TASK ITEM:
For the data that follows, give the number of lines in which "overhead" appears. Add nothing to it.

___ ENTRIES PROVIDED

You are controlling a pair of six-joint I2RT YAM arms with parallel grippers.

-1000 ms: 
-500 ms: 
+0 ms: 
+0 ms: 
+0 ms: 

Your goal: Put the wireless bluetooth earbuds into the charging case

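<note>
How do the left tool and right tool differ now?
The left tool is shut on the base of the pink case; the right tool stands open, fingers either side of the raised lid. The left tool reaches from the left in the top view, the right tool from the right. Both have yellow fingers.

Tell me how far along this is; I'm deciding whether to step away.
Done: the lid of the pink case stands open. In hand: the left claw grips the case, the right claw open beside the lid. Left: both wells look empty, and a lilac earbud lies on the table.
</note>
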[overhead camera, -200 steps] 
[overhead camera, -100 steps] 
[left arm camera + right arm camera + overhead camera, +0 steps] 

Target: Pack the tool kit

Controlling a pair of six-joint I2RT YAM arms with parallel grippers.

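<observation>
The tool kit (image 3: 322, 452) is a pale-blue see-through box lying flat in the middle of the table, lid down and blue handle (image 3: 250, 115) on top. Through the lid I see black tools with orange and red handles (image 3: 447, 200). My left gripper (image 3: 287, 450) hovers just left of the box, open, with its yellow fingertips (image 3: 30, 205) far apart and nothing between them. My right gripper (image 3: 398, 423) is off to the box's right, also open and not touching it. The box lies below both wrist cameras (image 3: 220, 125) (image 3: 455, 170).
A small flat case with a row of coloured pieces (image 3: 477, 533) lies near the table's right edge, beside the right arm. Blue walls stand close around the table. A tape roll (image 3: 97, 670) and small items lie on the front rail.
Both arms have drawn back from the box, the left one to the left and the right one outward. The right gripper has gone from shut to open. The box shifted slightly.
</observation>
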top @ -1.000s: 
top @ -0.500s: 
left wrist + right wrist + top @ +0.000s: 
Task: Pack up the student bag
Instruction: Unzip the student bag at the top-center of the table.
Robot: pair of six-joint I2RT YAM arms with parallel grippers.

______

YOUR SOLUTION:
3